What the task asks. Copy the lines verbatim, beginning with the line that contains "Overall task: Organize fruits" and continuing through the end of the data, and only those lines.

::: Raw data

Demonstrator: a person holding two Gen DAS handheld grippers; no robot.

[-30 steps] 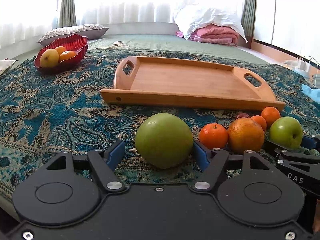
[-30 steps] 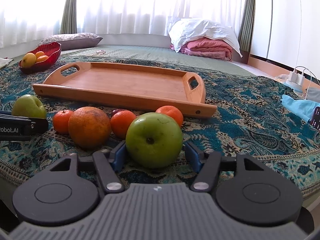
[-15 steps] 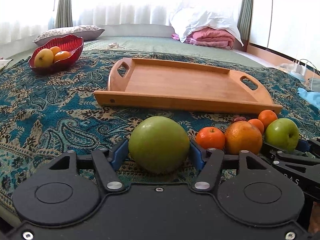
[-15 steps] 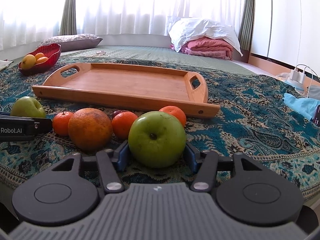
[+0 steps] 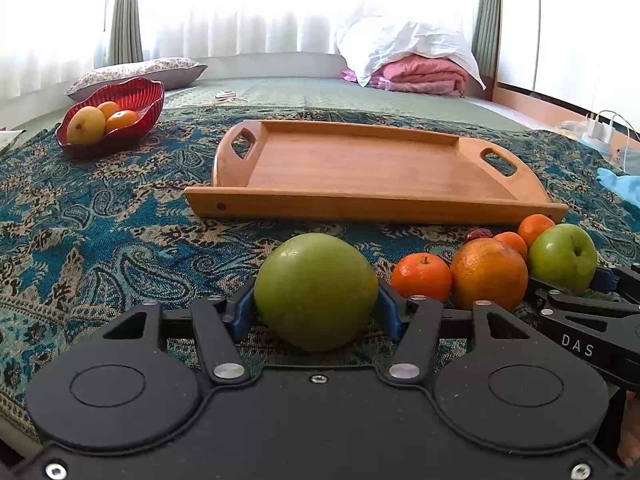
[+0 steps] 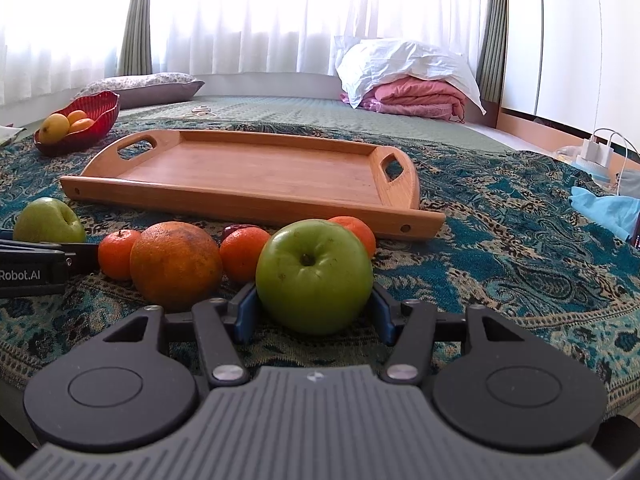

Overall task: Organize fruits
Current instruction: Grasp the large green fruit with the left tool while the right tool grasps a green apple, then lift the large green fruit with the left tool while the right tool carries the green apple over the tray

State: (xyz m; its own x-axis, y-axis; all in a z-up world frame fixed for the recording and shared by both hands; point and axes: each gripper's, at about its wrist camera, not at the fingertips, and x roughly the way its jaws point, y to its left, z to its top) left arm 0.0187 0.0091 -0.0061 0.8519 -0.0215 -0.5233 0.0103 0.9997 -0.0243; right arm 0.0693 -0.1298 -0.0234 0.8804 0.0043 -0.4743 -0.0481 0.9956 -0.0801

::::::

Exercise answer.
Overall task: Organize fruits
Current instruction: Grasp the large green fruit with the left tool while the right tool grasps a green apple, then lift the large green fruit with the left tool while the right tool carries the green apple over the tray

State: (xyz m; its own x-axis, y-axis; all in a z-up world frame fixed for the recording and shared by both hands; point and axes: each gripper's, at about its wrist camera, not at the fingertips, and x roughly the way its jaws point, y to its left, z to its top) left arm 0.0187 0.0091 -0.0061 0.8519 -0.0215 -0.5233 0.0103 0.9997 -0.0243; right arm 0.0693 -0.1298 -0.0234 0.8804 0.0043 -0.4743 -0.0481 0.9956 -0.0801

This exercise is done.